The multi-authored paper titled, “ReferIt3DNet: Neural Listeners for Fine-Grained 3D Object Identification in Real-World Scenes,” details research to design neural networks capable of comprehending spoken references to distinguish a specific 3D object (from multiple distractors of the same fine-grained object class) in a real-world setting.
“We are happy that the paper got accepted for oral presentation at ECCV 2020, especially as it only has a 2% acceptance rate,” noted Abdelreheem’s supervisor Mohamed Elhoseiny, KAUST Assistant Professor of Computer Science. “For the work to be accepted by the ECCV 2020 judging panel may reflect the level of importance that reviewers are affording to the research.”
The KAUST-Stanford study has found that architectures that promote object-to-object communication via graph neural networks outperform less context-aware alternatives. Elhoseiny believes the paper’s research represents a solution for existing bottlenecks regarding AI language-assisted 3D object-specific identification.
“Imagine in our 3D environment, aka real life, that I want to ask a robot to bring me a cup that is on a table closest to the door,” Elhoseiny explained. “To get closer to achieving this task, we need to advance artificial intelligence’s (AI) ability to identify and visually locate this specific cup from natural language, e.g., “‘cup on the table closest to the door.’” What we propose here is a function that gets us a step closer towards accomplishing this aim.”

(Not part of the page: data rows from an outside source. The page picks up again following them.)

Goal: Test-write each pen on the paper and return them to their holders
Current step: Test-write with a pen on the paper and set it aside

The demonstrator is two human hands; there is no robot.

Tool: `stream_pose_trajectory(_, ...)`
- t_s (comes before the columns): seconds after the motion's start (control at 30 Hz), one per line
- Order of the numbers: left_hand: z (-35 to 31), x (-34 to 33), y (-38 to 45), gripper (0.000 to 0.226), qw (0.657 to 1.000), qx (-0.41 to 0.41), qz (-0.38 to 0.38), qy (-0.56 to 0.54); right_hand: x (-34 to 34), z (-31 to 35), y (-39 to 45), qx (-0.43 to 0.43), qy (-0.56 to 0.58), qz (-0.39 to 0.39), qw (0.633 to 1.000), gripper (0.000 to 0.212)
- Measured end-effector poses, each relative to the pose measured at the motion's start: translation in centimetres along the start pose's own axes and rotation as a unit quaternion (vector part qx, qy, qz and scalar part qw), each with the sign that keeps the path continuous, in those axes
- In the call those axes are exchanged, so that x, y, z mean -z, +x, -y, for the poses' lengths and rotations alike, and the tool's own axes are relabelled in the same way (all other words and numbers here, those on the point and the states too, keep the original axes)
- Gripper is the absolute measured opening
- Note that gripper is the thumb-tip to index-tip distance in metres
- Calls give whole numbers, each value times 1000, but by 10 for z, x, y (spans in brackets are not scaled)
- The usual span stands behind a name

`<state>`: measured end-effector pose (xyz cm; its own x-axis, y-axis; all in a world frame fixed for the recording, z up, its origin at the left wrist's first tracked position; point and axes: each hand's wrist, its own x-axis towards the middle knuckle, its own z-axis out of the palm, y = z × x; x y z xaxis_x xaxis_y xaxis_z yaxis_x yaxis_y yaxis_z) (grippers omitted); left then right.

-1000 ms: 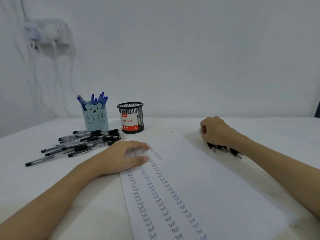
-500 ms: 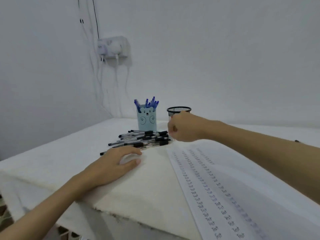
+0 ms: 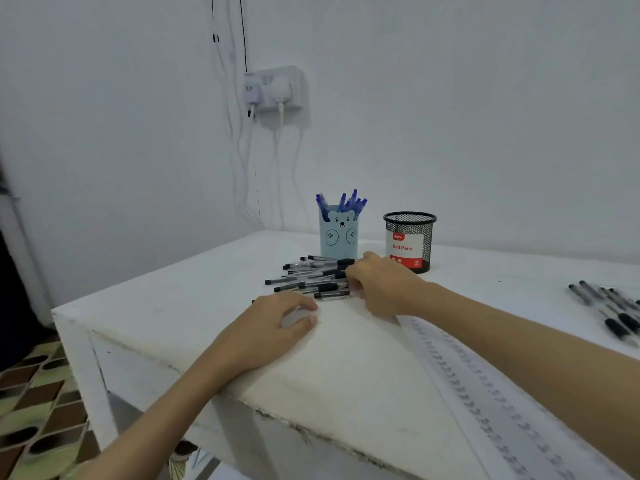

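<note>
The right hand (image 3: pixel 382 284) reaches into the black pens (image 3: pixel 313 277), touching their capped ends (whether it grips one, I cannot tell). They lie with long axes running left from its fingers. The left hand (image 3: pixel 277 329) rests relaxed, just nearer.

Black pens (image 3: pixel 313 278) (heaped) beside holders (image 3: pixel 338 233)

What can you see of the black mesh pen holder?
The black mesh pen holder is a round wire-mesh cup with a solid rim and base, standing upright on the white table right of the blue bear holder. A white-and-red "Ball Pens" label shows at its front. No pens stick out. The right hand partly hides its lower left.
</note>
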<state>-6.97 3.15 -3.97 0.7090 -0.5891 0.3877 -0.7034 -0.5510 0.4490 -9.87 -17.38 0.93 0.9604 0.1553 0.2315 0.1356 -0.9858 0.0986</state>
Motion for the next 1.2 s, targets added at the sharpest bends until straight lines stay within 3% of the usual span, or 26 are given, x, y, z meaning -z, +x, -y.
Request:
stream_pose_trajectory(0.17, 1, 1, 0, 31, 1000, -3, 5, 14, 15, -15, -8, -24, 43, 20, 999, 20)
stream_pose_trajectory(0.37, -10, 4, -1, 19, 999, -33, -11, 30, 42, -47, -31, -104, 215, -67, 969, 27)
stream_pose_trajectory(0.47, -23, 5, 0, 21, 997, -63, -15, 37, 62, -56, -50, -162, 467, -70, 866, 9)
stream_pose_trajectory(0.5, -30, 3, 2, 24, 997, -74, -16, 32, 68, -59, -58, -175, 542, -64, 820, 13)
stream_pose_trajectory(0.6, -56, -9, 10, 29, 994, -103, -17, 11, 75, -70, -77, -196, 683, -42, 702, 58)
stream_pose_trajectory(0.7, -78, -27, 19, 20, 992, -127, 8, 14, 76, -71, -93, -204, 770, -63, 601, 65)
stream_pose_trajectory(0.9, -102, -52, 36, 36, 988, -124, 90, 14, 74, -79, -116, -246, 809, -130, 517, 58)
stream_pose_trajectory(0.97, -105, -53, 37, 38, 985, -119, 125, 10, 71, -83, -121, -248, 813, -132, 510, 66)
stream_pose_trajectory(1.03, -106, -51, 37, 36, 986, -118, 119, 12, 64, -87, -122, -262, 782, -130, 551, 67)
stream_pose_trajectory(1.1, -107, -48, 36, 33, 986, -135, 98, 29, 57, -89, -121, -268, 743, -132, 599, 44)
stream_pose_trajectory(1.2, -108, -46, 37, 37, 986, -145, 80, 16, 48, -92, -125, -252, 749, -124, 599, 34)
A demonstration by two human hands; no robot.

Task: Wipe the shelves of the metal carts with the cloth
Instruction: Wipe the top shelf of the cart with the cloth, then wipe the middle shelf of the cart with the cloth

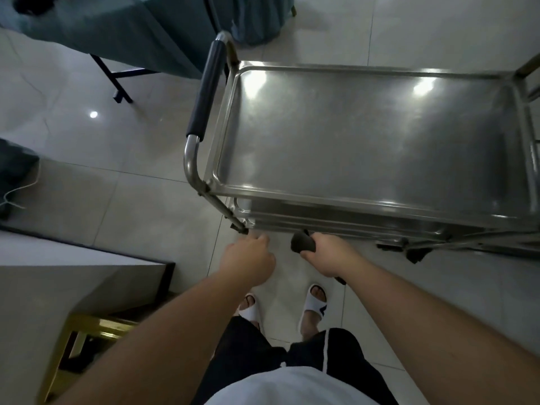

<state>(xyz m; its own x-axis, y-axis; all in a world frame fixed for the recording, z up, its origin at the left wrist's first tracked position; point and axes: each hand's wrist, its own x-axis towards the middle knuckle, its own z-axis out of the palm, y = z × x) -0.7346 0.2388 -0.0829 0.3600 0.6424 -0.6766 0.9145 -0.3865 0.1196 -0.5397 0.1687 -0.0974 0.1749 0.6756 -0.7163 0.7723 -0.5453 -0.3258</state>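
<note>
- right hand [327,254] has its fingers wrapped round a dark bunched-up cloth [302,242], just below the shiny steel cart's [365,135] lower shelf edge
- left hand [248,258] loosely curled, holding nothing, near the cart's corner leg

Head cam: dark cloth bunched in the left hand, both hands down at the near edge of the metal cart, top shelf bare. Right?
Not quite. The head view shows the dark cloth bunched in the right hand, not the left. The left hand holds nothing. The rest stands: both hands are down at the near edge of the metal cart, and its top shelf is bare.
</note>
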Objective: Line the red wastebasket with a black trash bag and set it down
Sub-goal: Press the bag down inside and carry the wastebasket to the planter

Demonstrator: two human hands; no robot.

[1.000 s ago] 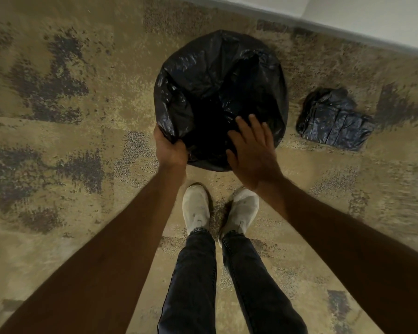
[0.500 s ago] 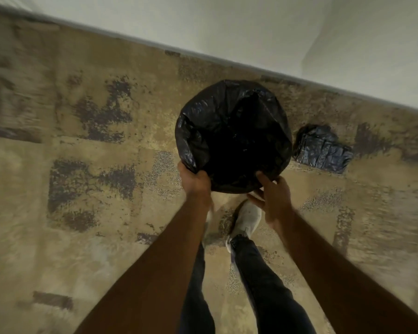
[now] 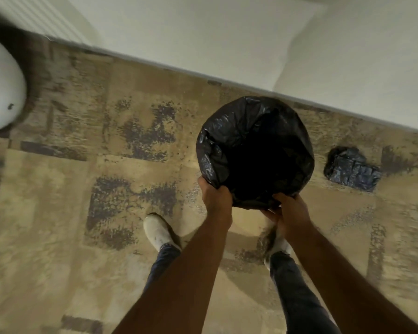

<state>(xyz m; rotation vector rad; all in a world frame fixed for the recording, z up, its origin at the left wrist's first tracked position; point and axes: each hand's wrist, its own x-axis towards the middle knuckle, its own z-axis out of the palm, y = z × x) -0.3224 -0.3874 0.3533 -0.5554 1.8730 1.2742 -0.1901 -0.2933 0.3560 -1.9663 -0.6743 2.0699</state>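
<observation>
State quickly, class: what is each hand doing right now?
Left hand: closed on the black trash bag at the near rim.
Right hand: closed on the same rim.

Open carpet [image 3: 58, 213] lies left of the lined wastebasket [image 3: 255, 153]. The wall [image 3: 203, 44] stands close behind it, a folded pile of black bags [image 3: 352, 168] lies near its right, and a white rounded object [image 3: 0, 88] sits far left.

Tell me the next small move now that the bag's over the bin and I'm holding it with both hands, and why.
Probably lower it onto the carpet by the wall and let go. The black trash bag already wraps the whole rim, and your left hand and right hand both grip the near edge, so only setting it down seems left.
</observation>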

“The work was collaboratively executed and supported by Stanford University and KAUST.
Ahmed Abdelreheem (a Ph.D. student at KAUST) has meaningfully contributed to the project by collecting the Sr3D, the synthetic part of the proposed dataset, and boosted the performance on natural data by 10%. He also put great effort into working with Panos Achlioptas (Stanford Ph.D. student) to develop baselines and the final best performing ReferIt3DNet model at KAUST,” Elhoseiny said.
“I fully believe we are proposing a future progression in the field with this innovative dataset/benchmark,” he added.
Due to the ongoing COVID-19 pandemic, the premier event in the field of computer vision will now be hosted online from August 23-28, 2020.